At the 11th hour, government representatives in the JWG proposed that the principles should include a limit for choosing job comparators, restricting the choice of comparators to jobs in the same enterprise in the first instance. We couldn’t reach an agreement on that and, while the JWG’s covering letter to Paula Bennett refers to this disagreement, the Principles themselves do not include any suggestion or reference to a hierarchy of comparators.
And now, having not got what they wanted, National are back for a third bite of the cherry. It appears they will not rest until they paid full and final lip service to equal pay.
Despite what National say, Minister Woodhouse’s bill breaks the JWG’s principles in at least five critical ways.
First, the JWG only ever suggested amending the 1972 Act, not completely repealing it as they now intend. During the negotiations we were extremely concerned that, given the chance, the Government and their allies would love nothing more than to pick apart the Equal Pay Act and ultimately undermine its purpose.

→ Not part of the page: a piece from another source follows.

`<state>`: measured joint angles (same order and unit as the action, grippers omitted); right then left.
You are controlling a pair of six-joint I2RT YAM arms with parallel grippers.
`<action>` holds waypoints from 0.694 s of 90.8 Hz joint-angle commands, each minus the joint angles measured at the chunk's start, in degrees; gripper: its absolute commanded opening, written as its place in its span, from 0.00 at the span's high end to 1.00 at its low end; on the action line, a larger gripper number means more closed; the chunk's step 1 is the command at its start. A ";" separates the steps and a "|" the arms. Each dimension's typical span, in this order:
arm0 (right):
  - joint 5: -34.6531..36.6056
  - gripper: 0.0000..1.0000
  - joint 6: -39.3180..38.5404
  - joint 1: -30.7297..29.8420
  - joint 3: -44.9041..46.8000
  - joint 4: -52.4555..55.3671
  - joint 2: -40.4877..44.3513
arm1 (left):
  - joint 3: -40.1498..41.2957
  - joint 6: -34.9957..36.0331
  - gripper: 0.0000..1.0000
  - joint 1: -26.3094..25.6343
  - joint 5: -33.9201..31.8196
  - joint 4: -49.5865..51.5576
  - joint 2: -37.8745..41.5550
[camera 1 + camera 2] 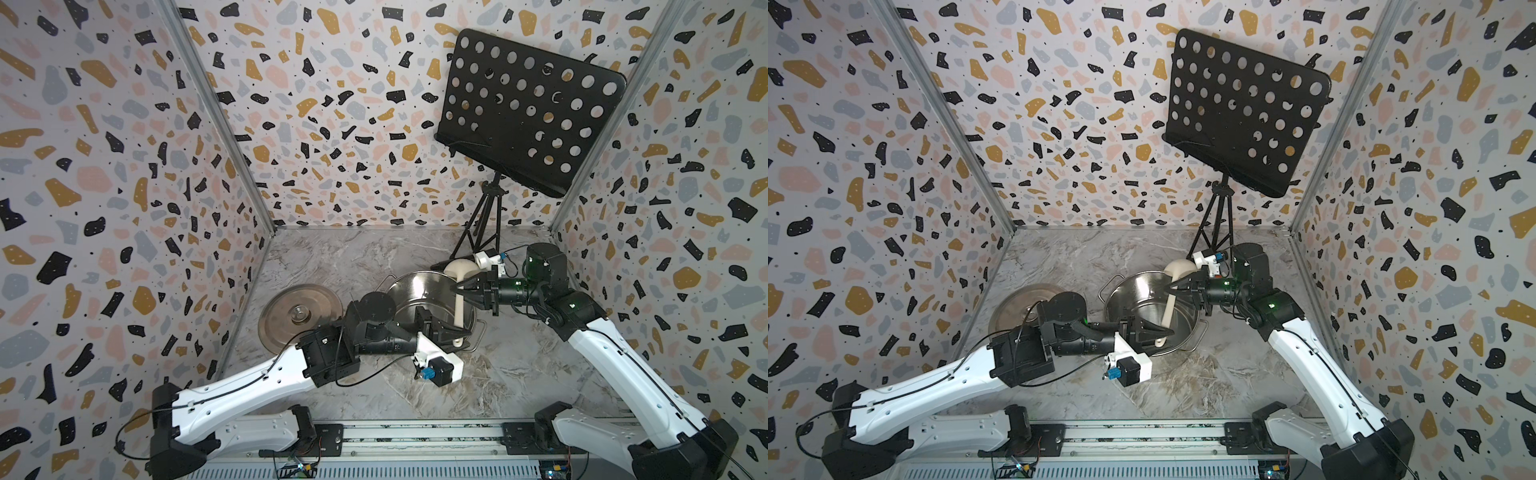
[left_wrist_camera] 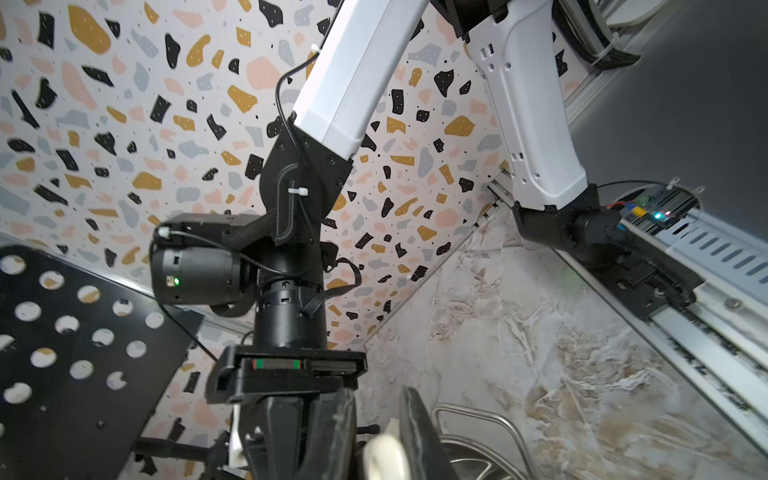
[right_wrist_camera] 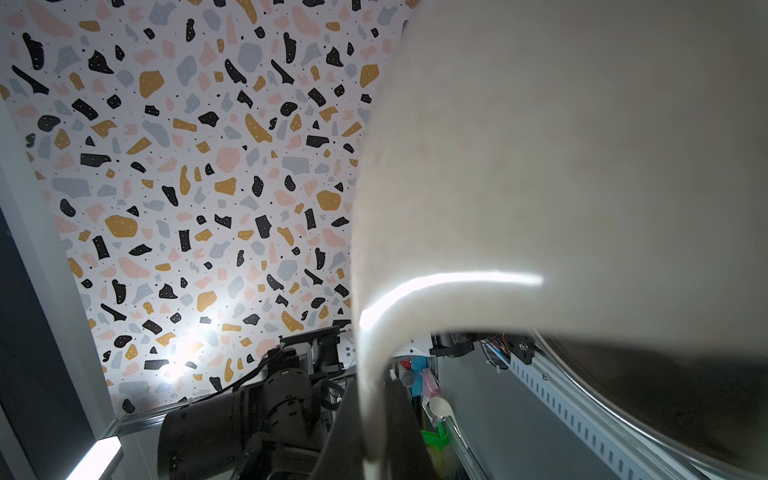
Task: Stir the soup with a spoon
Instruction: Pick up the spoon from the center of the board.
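The cream-white spoon [image 1: 458, 309] lies slanted over the steel pot [image 1: 409, 291]. Its bowl [image 1: 1177, 266] is raised past the far rim and its handle end sits at the near rim. My right gripper [image 1: 459, 286] is shut on the upper handle. From the right wrist, the bowl [image 3: 540, 166] fills the view and the handle runs between the fingers [image 3: 399, 411]. My left gripper [image 1: 462, 331] is shut on the handle's lower end, which shows as a cream tip [image 2: 384, 455] between its fingers [image 2: 415, 432]. No soup shows in the pot's shiny inside.
The pot's lid [image 1: 299, 318] lies flat on the marble table [image 1: 498, 374], left of the pot and partly under my left arm. A black perforated music stand [image 1: 528, 112] on a tripod [image 1: 484, 224] rises at the back right. Patterned walls close in three sides.
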<state>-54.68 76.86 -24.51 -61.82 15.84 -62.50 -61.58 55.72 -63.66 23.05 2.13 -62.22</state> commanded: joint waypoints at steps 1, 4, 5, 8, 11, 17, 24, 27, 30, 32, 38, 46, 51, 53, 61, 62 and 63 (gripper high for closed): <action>1.03 1.00 5.47 -0.51 0.53 -2.61 1.54 | -1.87 -1.32 0.87 -0.18 0.93 -2.22 -0.04; 1.12 1.00 5.56 -0.58 0.68 -2.59 1.71 | -1.87 -1.45 0.97 -0.15 0.95 -2.31 -0.16; 1.18 1.00 5.57 -0.60 0.75 -2.58 1.78 | -1.83 -1.52 0.99 -0.15 0.95 -2.48 -0.22; 1.30 1.00 5.72 -0.61 0.93 -2.55 1.96 | -1.42 -1.71 1.00 -0.16 0.84 -3.26 -0.31; 1.39 1.00 5.87 -0.60 1.14 -2.66 2.16 | -0.95 -1.96 1.00 -0.22 0.64 -4.52 -0.32; 1.57 1.00 6.09 -0.70 1.47 -2.69 2.65 | -0.27 -2.83 1.00 -0.18 0.12 -6.37 -0.23; 2.03 0.88 6.00 -0.71 1.69 -2.33 3.31 | -0.76 -5.45 1.00 -0.16 -2.05 -7.12 -0.16; 2.48 0.79 5.75 -0.71 1.77 -2.00 3.75 | -1.21 -6.97 1.00 -0.15 -3.73 -7.03 0.06; 3.04 0.69 5.16 -0.71 1.79 -1.57 4.40 | -1.75 -8.10 1.00 -0.14 -5.63 -6.51 0.28; 3.38 0.62 4.62 -0.71 1.79 -1.37 4.80 | -2.06 -8.88 1.00 -0.17 -6.92 -6.28 0.44; 4.71 0.43 2.38 -0.70 1.71 0.04 6.45 | -2.94 -11.31 1.00 -0.10 -11.33 -4.84 1.11; 7.35 0.31 -1.78 -0.70 1.75 5.42 9.22 | -4.02 -13.87 1.00 -0.06 -16.34 -1.91 2.19; 9.86 0.28 -4.50 -0.69 2.10 9.52 11.73 | -4.83 -16.91 1.00 -0.11 -19.32 0.64 2.92; 10.75 0.27 -5.24 -0.71 2.49 10.63 12.76 | -5.21 -18.69 1.00 -0.07 -20.69 1.77 3.14; 14.26 0.25 -6.88 -0.71 4.86 14.10 17.59 | -5.68 -25.72 1.00 0.09 -25.42 5.87 4.09; 14.87 0.25 -7.11 -0.71 5.17 14.51 18.25 | -5.54 -26.48 1.00 0.15 -25.73 6.22 4.19; 15.48 0.25 -7.40 -0.71 5.46 15.29 18.84 | -5.33 -27.44 1.00 0.17 -25.97 6.57 4.38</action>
<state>-46.09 73.03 -25.04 -58.48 23.59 -48.90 -64.58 39.09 -63.86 4.80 5.76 -60.42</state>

Secondly, the Government has re-introduced a hierarchy of comparators (previously knocked back at the 11th hour). Instead of the current 1972 Act, which promotes the idea of finding relevant and appropriate comparators, this bill forces women to compare their jobs with others nearby – firstly in the same enterprise, secondly sector, thirdly industry and finally the wider economy. It’s a scheme they couldn’t get over the line in the JWG, and it will severely curtail the ability of women to take a claim – because enterprises (and sectors or industries for that matter) who employ historically low paid female labour tend to pay all of their staff poorly and won’t provide fair comparators.
This problem explicitly played out in the Terranova Bartlett case, where the employer tried to compare the Kristine Bartlett’s role to that of a male gardener Terranova employed. The employment court, under the 1972 Act ruled this comparison out.
Thirdly, in contrast to the Principles, the new Bill creates a further barrier for anyone making a claim. Instead of a simple two stage process, the Bill sets up a list of tougher criteria that must rather than may be met, including the introductions of completely new hurdles pertaining to the operation of the free market.
Fourthly, the JWG did not in any way propose any reduction in a claimants rights to backpay. It was never discussed and it would never have been agreed. Yet the Bill does just that and only allows pay equity claims for unlawful and discriminatory pay to be backdated to the time the claim is raised. This is at odds to other laws which enable back pay for up to 6 years when the law has been broken.
And finally, the transitional provisions in the Bill mean that any existing claims lodged in the Courts and any new claims lodged between now and the Bill becoming law will be scrapped and have to be restarted under the new weaker law. In other words, they have effectively suspended existing legal claims.
So the Minister can say in Parliament that his Bill is based on the JWG – but that is false. What is true is the current Minister and his National Government cannot seem to bring themselves to accept equal pay. They have had an extraordinary opportunity to make good on the historical Court of Appeal judgement, and finish the job by amending the 1972 Act properly and consistently with the JWG principles and the Court of Appeal Judgement.
This week the National Governments Employment (Equal Pay and Pay Equity) Bill passed its first reading by the hair of its teeth – a single vote.
But when tested they’ve been exposed yet again. Making our country a more equal place has never been in National’s DNA. And so they have responded to an historic Court of Appeal judgement, with a historic judgement of their own, one that missed a great opportunity and confirmed National’s brand as conservative and reactionary. History will not judge them and their supports well.